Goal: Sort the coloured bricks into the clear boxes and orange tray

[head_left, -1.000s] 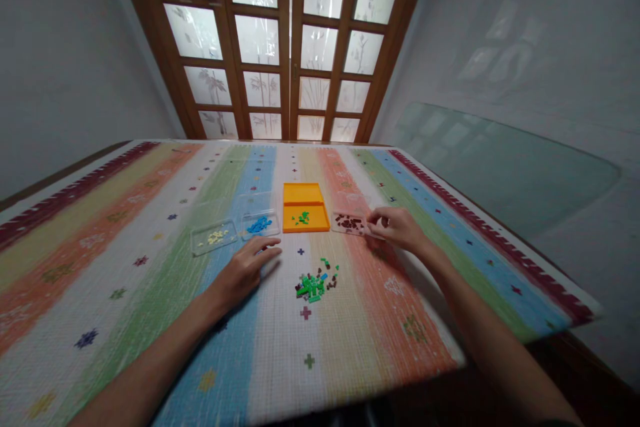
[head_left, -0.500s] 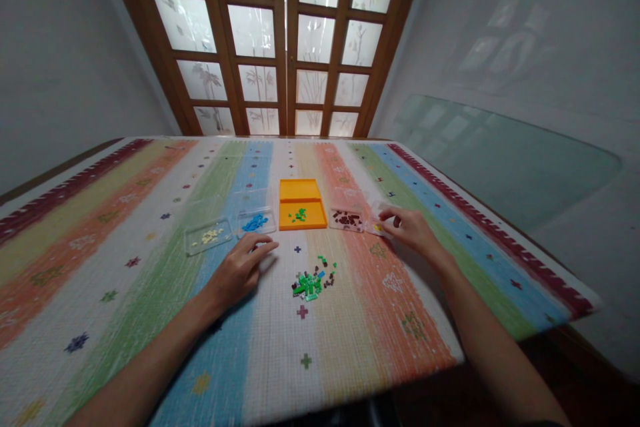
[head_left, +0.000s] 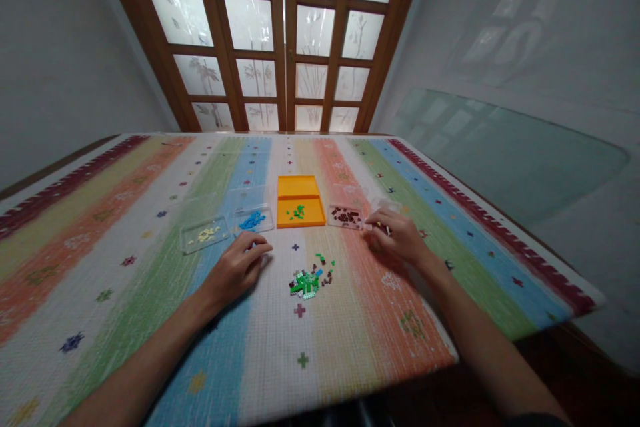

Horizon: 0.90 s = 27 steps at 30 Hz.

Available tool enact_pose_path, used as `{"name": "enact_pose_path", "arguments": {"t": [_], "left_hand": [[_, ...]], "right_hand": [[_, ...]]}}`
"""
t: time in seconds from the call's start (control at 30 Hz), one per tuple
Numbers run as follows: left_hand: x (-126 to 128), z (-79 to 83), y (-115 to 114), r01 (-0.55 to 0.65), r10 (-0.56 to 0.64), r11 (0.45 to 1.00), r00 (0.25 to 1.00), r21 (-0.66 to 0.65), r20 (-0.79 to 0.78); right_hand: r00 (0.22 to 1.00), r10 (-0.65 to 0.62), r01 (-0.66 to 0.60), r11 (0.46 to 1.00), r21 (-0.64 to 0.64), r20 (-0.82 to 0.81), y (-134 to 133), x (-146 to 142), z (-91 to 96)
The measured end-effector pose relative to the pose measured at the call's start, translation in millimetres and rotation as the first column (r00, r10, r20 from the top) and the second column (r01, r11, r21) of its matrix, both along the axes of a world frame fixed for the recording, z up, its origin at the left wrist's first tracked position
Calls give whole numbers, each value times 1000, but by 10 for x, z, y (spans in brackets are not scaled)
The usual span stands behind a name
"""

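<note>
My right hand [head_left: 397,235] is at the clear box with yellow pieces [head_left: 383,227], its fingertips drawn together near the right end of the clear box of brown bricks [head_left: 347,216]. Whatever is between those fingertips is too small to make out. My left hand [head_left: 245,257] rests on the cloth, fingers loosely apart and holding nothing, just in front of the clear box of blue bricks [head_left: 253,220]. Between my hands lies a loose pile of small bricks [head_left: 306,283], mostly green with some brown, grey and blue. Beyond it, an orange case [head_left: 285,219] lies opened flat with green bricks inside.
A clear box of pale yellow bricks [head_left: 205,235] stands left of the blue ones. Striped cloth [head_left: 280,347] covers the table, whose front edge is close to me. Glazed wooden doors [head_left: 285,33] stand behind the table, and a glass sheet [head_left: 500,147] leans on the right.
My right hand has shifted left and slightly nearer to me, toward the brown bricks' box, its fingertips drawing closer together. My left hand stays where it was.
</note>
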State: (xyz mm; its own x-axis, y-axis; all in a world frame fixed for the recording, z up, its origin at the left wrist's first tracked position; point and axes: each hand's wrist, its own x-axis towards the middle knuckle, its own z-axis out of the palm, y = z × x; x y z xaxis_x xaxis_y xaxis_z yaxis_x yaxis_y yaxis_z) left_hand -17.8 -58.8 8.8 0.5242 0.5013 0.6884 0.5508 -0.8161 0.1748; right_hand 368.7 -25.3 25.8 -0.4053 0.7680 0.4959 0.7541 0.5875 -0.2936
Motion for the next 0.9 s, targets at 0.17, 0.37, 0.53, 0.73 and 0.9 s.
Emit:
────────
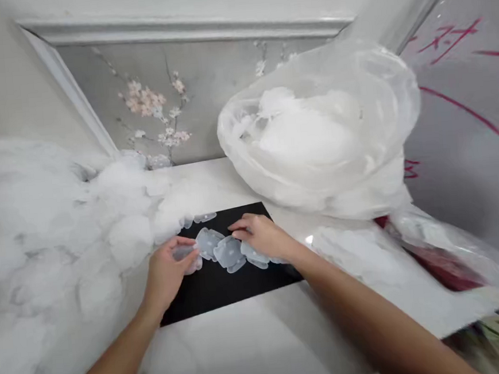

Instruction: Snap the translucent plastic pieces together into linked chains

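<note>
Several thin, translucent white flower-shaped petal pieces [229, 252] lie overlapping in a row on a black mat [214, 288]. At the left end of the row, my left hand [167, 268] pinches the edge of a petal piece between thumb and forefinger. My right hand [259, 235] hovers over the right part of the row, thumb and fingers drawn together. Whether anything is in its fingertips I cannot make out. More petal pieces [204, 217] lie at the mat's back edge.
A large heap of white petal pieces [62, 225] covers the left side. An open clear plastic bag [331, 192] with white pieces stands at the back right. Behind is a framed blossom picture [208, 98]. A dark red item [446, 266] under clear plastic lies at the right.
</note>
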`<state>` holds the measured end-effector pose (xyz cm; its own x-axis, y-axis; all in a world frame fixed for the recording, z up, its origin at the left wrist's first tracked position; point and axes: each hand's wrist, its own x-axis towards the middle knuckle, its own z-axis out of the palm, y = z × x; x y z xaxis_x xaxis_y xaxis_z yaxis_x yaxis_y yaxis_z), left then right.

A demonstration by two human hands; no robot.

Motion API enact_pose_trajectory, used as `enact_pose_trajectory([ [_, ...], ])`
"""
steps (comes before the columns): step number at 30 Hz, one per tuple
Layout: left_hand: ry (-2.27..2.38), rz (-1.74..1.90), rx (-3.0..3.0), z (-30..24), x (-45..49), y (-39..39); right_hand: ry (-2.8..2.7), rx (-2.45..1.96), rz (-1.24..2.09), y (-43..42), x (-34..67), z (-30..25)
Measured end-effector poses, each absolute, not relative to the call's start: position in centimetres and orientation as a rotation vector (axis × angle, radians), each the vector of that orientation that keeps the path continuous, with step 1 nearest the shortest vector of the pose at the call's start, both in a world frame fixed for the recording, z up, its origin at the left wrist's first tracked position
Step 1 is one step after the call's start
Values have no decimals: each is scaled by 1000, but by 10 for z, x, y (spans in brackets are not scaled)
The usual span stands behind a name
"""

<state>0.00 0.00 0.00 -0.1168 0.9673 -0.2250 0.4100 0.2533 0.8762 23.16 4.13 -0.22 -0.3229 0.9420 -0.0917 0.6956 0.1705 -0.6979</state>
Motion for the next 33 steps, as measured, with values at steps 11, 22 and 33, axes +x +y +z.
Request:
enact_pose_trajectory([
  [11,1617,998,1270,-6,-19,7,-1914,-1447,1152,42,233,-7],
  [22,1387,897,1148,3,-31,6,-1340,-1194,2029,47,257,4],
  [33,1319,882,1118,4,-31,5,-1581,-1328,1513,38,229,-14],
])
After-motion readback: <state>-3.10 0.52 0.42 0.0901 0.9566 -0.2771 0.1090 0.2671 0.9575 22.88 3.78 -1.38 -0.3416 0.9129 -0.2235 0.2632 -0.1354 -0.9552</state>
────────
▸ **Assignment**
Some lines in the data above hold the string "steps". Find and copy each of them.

▸ **Answer to this exercise**
Horizon: 0.90 s = 27 steps at 30 Hz.
steps (comes before the columns): step number at 30 Hz, one per tuple
Motion for the next 33 steps, as measured, with values at steps 11, 22 and 33, axes +x +y +z.

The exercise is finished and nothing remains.